What you should do
Nothing outside the stretch is wanted. Repeat exactly the lines of the listing below from the one that contains "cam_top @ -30" through the one that contains "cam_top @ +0", both ends included.

╭──

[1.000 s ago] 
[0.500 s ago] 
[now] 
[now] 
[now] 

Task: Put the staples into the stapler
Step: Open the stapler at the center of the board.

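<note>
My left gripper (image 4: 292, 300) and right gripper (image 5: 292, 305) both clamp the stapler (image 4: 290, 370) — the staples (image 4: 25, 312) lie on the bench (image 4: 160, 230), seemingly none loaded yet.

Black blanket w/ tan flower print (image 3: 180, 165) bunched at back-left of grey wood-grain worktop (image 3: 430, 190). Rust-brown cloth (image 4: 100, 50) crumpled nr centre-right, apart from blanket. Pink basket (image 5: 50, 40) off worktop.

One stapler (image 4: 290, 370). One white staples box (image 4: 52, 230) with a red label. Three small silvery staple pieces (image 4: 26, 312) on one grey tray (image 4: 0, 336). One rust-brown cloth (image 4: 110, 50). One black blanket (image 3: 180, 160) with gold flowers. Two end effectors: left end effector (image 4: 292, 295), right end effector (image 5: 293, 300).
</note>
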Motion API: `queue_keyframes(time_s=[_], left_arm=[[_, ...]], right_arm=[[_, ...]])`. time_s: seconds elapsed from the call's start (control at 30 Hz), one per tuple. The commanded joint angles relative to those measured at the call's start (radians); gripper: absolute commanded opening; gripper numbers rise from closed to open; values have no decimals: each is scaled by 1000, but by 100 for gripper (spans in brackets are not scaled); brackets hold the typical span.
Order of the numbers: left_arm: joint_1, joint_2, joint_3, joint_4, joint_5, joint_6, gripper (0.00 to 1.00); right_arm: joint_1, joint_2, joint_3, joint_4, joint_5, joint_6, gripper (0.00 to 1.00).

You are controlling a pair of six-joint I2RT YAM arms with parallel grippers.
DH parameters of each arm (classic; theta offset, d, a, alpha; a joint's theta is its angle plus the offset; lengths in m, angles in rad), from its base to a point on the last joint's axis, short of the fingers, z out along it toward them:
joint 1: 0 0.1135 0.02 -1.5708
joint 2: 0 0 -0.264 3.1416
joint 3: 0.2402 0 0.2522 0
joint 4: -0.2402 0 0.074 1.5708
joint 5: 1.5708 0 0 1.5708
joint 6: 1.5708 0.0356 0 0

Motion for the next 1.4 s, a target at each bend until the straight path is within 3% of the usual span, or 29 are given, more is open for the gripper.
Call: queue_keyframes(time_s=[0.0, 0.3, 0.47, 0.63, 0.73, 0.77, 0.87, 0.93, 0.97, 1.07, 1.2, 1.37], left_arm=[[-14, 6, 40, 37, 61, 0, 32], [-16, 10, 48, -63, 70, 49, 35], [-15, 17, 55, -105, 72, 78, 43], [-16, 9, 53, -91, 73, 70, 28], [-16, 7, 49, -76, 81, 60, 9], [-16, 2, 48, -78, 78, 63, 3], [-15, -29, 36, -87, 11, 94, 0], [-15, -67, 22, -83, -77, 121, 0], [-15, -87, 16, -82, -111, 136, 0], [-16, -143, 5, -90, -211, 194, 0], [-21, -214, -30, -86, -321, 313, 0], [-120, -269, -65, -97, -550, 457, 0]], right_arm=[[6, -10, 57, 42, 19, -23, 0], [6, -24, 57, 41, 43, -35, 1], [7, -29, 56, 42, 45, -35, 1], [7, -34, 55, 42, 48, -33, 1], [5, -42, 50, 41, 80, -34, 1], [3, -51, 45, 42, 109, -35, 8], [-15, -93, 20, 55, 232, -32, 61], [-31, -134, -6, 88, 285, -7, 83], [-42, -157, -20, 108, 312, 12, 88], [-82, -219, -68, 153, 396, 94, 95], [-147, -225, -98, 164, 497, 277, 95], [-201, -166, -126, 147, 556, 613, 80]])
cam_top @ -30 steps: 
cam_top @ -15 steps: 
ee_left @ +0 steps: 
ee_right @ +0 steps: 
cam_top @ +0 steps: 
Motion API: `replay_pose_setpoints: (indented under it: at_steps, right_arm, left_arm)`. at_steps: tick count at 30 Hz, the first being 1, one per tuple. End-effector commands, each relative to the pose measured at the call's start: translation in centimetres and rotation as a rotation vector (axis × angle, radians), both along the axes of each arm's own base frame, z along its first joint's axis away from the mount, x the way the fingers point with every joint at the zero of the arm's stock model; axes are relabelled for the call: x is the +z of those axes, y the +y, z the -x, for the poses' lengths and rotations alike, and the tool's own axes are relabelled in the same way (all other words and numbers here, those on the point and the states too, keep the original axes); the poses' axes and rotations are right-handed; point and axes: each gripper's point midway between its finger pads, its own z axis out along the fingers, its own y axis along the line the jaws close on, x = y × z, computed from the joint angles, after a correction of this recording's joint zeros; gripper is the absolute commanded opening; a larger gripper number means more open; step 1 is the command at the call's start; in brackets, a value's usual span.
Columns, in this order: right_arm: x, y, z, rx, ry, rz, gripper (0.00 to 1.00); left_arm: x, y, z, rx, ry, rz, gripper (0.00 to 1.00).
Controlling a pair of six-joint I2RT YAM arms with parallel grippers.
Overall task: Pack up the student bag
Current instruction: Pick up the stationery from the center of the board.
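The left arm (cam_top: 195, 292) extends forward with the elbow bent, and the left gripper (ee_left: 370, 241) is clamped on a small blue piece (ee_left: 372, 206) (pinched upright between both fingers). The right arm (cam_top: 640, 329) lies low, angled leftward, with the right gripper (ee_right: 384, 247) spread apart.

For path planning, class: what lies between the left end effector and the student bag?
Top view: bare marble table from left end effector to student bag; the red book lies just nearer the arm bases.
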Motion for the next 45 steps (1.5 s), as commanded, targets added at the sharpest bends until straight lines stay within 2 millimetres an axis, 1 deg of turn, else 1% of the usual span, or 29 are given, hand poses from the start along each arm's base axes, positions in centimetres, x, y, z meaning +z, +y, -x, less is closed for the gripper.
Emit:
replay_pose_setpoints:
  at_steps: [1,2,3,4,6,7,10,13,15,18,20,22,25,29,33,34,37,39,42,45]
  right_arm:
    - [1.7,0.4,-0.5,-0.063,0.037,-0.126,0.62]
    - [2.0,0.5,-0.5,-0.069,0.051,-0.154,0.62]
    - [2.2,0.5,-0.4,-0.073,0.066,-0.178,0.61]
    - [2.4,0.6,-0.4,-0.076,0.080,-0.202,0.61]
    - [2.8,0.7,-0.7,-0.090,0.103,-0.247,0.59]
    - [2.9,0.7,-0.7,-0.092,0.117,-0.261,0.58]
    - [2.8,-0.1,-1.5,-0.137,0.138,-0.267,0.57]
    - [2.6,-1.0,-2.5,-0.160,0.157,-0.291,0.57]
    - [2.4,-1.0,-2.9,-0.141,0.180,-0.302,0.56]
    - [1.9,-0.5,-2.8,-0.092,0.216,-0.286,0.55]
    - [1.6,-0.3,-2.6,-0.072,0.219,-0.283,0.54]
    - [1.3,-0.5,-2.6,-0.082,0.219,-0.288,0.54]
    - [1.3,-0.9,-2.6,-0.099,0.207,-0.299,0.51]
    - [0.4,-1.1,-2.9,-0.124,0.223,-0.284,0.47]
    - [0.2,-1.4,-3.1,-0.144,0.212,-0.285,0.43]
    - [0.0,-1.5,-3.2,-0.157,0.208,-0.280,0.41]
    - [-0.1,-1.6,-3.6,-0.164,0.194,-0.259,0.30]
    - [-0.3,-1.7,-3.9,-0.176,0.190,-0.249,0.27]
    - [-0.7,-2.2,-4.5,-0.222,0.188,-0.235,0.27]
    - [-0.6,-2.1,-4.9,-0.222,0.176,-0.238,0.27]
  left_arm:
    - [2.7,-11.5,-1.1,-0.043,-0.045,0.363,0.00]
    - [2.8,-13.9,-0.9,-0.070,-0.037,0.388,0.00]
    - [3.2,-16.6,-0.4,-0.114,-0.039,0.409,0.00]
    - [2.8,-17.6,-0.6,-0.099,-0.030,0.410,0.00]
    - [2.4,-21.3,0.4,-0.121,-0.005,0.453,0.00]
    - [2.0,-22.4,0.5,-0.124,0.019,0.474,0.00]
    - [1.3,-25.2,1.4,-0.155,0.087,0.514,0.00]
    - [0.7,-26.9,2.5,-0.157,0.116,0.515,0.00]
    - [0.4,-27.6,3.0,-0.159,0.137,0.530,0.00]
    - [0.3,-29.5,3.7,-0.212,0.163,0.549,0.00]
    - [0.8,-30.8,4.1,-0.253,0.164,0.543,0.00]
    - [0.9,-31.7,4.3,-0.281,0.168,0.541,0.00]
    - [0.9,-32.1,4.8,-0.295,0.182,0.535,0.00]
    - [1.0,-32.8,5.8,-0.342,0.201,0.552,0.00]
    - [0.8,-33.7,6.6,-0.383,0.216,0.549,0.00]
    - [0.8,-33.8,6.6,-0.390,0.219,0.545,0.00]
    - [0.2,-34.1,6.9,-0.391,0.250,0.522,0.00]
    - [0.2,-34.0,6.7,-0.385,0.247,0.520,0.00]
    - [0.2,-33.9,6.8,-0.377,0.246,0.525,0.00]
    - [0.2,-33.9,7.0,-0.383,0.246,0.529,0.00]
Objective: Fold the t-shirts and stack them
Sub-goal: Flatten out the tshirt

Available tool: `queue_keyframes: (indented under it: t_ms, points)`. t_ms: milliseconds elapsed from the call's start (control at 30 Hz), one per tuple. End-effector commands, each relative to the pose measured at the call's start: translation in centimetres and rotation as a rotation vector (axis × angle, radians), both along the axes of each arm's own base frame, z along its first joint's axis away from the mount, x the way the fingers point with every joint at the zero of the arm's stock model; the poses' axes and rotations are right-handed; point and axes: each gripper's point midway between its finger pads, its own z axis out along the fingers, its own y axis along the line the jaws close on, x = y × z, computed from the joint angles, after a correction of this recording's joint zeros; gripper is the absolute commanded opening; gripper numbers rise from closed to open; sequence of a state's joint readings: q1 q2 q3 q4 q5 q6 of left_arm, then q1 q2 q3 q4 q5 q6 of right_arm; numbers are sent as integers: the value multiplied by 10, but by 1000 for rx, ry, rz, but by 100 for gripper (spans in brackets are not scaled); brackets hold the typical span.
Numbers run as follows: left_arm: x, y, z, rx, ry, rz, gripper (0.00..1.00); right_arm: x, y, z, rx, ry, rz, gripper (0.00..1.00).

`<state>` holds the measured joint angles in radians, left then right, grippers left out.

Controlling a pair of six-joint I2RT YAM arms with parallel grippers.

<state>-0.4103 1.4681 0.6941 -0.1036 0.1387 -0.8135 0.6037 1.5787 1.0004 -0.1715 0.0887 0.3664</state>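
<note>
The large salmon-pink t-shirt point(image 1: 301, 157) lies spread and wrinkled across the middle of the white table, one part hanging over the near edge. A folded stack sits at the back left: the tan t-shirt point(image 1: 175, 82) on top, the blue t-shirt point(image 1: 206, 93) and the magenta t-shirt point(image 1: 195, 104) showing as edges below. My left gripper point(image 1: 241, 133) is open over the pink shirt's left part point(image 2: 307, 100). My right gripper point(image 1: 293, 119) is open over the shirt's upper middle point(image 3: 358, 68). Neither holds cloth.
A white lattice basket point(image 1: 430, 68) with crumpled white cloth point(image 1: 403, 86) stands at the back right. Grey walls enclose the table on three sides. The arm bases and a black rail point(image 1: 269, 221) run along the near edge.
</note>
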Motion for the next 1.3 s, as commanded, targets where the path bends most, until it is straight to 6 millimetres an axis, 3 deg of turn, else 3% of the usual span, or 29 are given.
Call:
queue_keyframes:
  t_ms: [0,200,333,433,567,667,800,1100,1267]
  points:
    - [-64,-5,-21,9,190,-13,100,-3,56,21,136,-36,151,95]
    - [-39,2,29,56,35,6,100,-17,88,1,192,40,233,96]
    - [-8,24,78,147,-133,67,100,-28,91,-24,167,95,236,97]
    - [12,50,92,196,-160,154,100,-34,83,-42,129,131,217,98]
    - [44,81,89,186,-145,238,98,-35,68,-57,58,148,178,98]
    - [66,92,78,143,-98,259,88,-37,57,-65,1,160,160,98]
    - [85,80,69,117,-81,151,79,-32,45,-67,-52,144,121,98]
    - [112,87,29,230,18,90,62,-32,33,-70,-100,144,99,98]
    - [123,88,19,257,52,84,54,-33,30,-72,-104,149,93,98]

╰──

Task response
cam_top @ -30 steps: 
cam_top @ -15 steps: 
ee_left @ +0 steps: 
ee_right @ +0 steps: 
cam_top @ +0 steps: 

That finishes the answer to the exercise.